▶ _Your instructions_
Exact copy, pictures excluded: reproduce every record below.

▶ _Material for the task_
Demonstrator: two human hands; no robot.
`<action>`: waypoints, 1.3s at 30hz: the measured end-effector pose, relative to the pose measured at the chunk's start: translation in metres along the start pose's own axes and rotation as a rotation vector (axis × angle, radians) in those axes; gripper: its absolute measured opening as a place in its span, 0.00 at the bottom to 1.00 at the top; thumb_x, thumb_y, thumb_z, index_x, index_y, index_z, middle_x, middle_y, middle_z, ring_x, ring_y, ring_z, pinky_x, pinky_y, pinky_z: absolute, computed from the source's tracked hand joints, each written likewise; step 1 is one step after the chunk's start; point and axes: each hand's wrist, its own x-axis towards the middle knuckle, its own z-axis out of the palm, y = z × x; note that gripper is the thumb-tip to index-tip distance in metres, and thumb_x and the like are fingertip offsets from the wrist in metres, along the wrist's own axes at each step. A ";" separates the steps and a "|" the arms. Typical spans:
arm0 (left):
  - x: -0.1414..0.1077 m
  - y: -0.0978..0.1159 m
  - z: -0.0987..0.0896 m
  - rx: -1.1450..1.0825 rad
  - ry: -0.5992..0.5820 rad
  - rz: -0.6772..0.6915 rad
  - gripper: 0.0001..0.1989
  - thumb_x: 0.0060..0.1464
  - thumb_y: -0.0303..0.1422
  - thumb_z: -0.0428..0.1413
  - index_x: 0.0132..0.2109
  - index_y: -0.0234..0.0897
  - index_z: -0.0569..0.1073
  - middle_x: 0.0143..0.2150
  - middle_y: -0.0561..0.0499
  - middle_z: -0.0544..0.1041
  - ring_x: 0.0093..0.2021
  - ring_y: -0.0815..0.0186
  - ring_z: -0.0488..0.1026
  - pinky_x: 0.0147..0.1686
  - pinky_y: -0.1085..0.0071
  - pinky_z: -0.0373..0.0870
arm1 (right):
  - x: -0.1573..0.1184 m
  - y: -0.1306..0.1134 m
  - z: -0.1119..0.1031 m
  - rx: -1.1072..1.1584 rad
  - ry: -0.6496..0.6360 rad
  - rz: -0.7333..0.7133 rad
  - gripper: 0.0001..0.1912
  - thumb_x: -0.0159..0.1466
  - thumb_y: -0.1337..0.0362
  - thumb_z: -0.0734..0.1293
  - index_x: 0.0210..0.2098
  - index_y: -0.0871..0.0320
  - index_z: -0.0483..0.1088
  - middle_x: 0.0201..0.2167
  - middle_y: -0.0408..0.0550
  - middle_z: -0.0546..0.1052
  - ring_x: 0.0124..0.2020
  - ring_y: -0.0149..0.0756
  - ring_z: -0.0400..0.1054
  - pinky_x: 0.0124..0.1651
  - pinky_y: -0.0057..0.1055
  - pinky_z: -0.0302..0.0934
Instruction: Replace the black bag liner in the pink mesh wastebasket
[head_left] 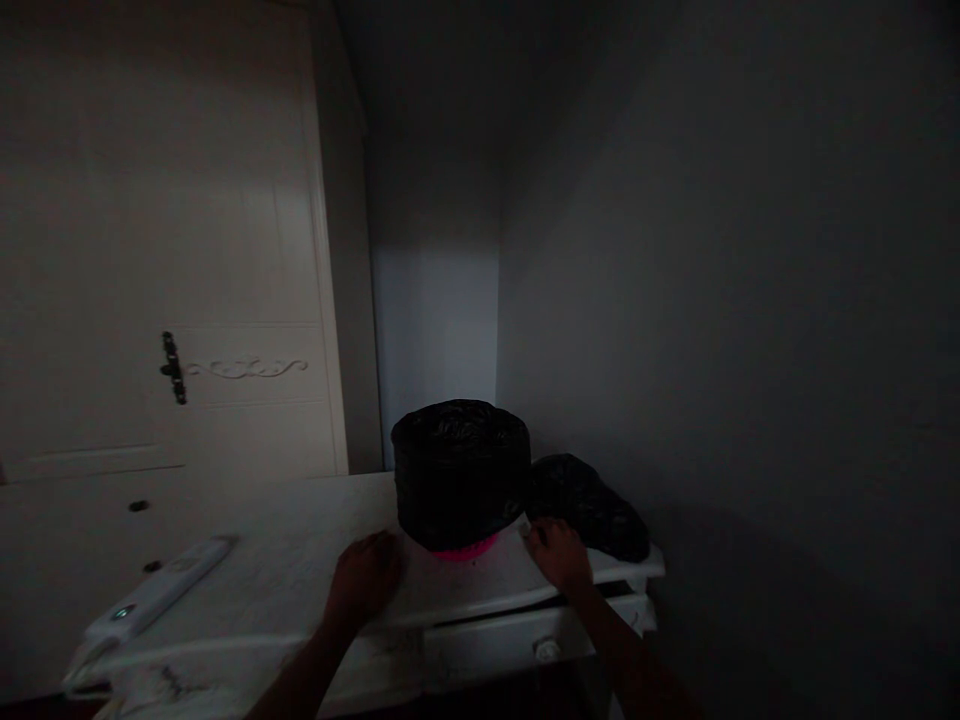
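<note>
A round bin [461, 475] lined with a black plastic bag stands on the white dresser top, and a strip of its pink base shows below the bag. Just left of it, over the dresser, is my left hand [366, 575], dark and blurred, so its fingers are hard to make out. To the right of the pink base, my right hand [556, 550] has its fingers bent near the dresser top, by a crumpled black bag [589, 505]. What its fingertips hold, if anything, is too dark to tell.
A white power strip [157, 592] lies along the left end of the dresser [300, 530]. Below the top, a drawer [517, 645] with a round knob sits slightly open. A white wardrobe [247, 250] stands behind on the left, and a grey wall [735, 300] rises on the right.
</note>
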 end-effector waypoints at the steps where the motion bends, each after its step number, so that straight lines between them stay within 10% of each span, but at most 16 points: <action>1: 0.000 -0.001 0.001 0.001 0.004 -0.001 0.23 0.68 0.35 0.46 0.61 0.34 0.77 0.64 0.39 0.78 0.63 0.52 0.75 0.66 0.56 0.65 | 0.000 0.000 0.000 -0.001 0.003 -0.004 0.20 0.73 0.60 0.59 0.51 0.59 0.80 0.53 0.56 0.82 0.56 0.45 0.74 0.60 0.35 0.61; 39: 0.001 -0.002 0.005 -0.156 0.015 -0.110 0.28 0.67 0.39 0.47 0.68 0.30 0.69 0.68 0.36 0.74 0.67 0.52 0.72 0.66 0.58 0.66 | -0.001 -0.001 -0.003 0.027 -0.005 0.019 0.20 0.73 0.60 0.59 0.53 0.58 0.80 0.52 0.56 0.82 0.56 0.45 0.75 0.61 0.35 0.61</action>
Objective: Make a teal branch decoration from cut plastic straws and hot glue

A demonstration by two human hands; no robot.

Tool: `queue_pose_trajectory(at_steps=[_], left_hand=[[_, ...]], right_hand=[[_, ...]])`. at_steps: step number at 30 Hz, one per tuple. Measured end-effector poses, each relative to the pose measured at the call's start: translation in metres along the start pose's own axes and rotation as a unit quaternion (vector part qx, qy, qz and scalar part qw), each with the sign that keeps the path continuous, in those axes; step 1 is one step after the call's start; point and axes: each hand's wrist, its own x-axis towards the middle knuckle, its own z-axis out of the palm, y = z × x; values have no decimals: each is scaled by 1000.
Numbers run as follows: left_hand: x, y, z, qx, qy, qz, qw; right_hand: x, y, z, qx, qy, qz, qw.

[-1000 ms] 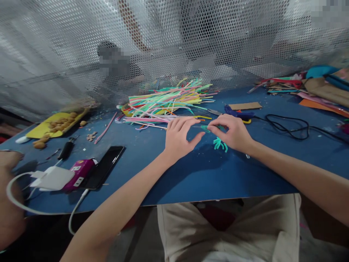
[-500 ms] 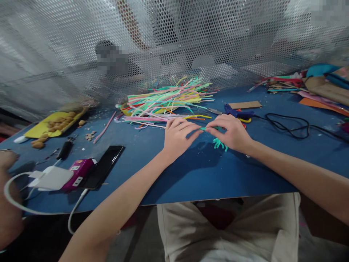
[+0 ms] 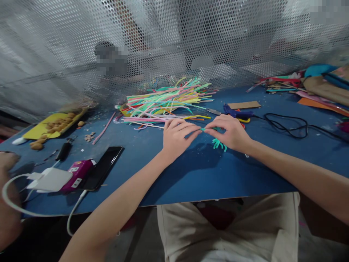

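Note:
Between my two hands is a short green pipe cleaner, mostly hidden by the fingers. My left hand pinches its left end between thumb and forefinger. The fingertips of my right hand grip it from the other side, close to the left ones. Just below the right hand, a tuft of bent green pipe cleaner pieces shows; whether it joins the held piece I cannot tell. Behind the hands lies a large pile of coloured pipe cleaners.
A blue glue gun with a black cord, scissors and a cardboard strip lie behind my right hand. To the left are a phone, a purple power strip and a white charger. Another person's hand rests at the far left.
Both hands keep their pinch on the green pipe cleaner, almost in the same place. The whole view has shifted very slightly.

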Motion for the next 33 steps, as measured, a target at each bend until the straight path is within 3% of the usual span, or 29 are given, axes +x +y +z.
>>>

▶ _Output of the exercise_
Demonstrator: two human hands; no robot.
`<action>`: waypoints, 1.3s at 30hz: the measured end-effector pose, relative to the pose measured at the chunk's start: translation in metres along the start pose's own axes and rotation as a rotation vector (axis × angle, radians) in those axes; gripper: its absolute measured opening as a place in its span, 0.00 at the bottom to 1.00 at the top; thumb_x, thumb_y, thumb_z, index_x, index_y, index_z, middle_x, middle_y, middle_z, ring_x, ring_y, ring_z, pinky_x, pinky_y, pinky_z: absolute, computed from the source's tracked hand joints, each written likewise; step 1 is one step after the chunk's start; point and axes: each hand's wrist, its own x-axis towards the middle knuckle, its own z-axis out of the palm, y = z × x; note that gripper is the thumb-tip to index-tip distance in metres, and thumb_x and the like are fingertip offsets from the wrist in metres, along the wrist's own axes at each step. A ";" separates the steps and a "|" the arms. Typical spans:
arm0 (left):
  - x: -0.1414..0.1077 m
  - y: -0.0978..0.1159 m
  - z: -0.0987..0.0896 m
  - rx: -1.1450..1.0825 rad
  - ry: -0.5992..0.5820 rad
  - rz: -0.6772..0.6915 rad
  - gripper: 0.0001..0.1989
  - thumb_x: 0.0060..0.1464
  - thumb_y: -0.0303..0.1422
  - thumb_z: -0.0428..0.1413
  - index_x: 0.0132..0.2109
  - index_y: -0.0234..0.0897
  - index_z: -0.0569..0.1073
  - middle_x: 0.0143..0.2150
  - middle_y: -0.0561..0.0499
  - middle_z: -0.0544..0.1041
  - ring_x: 0.0093..0.2021
  - ring_y: -0.0815..0.0186
  - ring_z: -0.0488..0.1026
  - pinky_x: 0.0147..0.1686
  - pinky_y: -0.1085..0.0071
  - pinky_z: -0.0373..0.0870
arm1 (right):
  - x: -0.1573..0.1184 m
  - y: -0.1306..0.1134 m
  - z: -0.1119..0.1031 m
  - rx: -1.1072..1.1584 rad
  - ry: -0.6496..0.6360 rad
  - rz: -0.7333..0.7133 rad
  - gripper: 0.0001..0.1912
  - thumb_x: -0.0159..0.1466
  - thumb_y: -0.1337..0.0362
  - thumb_z: -0.0734..0.1293
  - index_x: 0.0210..0.2098
  - index_y: -0.0871..0.0320
  - index_z: -0.0483..0.1088
  - middle_x: 0.0201..0.2167
  - middle_y: -0.0408..0.0550
  - middle_z: -0.0546..0.1052
  - ring_x: 0.0124..0.2020
  - ring_y: -0.0149..0.0756
  - ring_z: -0.0400..0.1054
  - pinky_x: 0.0124..0.1651
  - pinky_y: -0.0057..0.1055
  - pinky_z: -0.0302..0.0934
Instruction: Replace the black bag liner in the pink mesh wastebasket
[head_left] 
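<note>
A round bin [461, 475] lined with a black plastic bag stands on the white dresser top, and a strip of its pink base shows below the bag. Just left of it, over the dresser, is my left hand [366, 575], dark and blurred, so its fingers are hard to make out. To the right of the pink base, my right hand [556, 550] has its fingers bent near the dresser top, by a crumpled black bag [589, 505]. What its fingertips hold, if anything, is too dark to tell.
A white power strip [157, 592] lies along the left end of the dresser [300, 530]. Below the top, a drawer [517, 645] with a round knob sits slightly open. A white wardrobe [247, 250] stands behind on the left, and a grey wall [735, 300] rises on the right.
</note>
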 end-effector waypoints at the steps where the motion bends, each after its step number, so that straight lines between them stay within 10% of each span, but at most 16 points: <action>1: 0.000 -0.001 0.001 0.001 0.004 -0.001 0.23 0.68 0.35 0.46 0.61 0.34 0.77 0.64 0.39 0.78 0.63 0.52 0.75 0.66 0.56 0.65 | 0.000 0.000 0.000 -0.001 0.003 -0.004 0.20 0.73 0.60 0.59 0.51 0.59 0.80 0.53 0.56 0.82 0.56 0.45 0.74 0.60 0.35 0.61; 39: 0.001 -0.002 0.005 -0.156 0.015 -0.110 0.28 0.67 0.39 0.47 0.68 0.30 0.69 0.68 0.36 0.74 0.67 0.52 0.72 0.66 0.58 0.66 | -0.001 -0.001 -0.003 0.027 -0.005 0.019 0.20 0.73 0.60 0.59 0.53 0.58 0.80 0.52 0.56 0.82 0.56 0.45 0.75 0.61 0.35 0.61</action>
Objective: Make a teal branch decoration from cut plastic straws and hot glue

A demonstration by two human hands; no robot.

Tool: `queue_pose_trajectory(at_steps=[_], left_hand=[[_, ...]], right_hand=[[_, ...]])`. at_steps: step number at 30 Hz, one per tuple. Measured end-effector poses, each relative to the pose measured at the call's start: translation in metres along the start pose's own axes and rotation as a unit quaternion (vector part qx, qy, qz and scalar part qw), each with the sign that keeps the path continuous, in those axes; step 1 is one step after the call's start; point and axes: each hand's wrist, its own x-axis towards the middle knuckle, its own z-axis out of the palm, y = z × x; values have no decimals: each is scaled by 1000.
Numbers run as follows: left_hand: x, y, z, qx, qy, qz, qw; right_hand: x, y, z, qx, qy, qz, qw.

[-1000 ms] 
[-500 ms] 
[+0 ms] 

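Note:
Between my two hands is a short green pipe cleaner, mostly hidden by the fingers. My left hand pinches its left end between thumb and forefinger. The fingertips of my right hand grip it from the other side, close to the left ones. Just below the right hand, a tuft of bent green pipe cleaner pieces shows; whether it joins the held piece I cannot tell. Behind the hands lies a large pile of coloured pipe cleaners.
A blue glue gun with a black cord, scissors and a cardboard strip lie behind my right hand. To the left are a phone, a purple power strip and a white charger. Another person's hand rests at the far left.
Both hands keep their pinch on the green pipe cleaner, almost in the same place. The whole view has shifted very slightly.
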
Motion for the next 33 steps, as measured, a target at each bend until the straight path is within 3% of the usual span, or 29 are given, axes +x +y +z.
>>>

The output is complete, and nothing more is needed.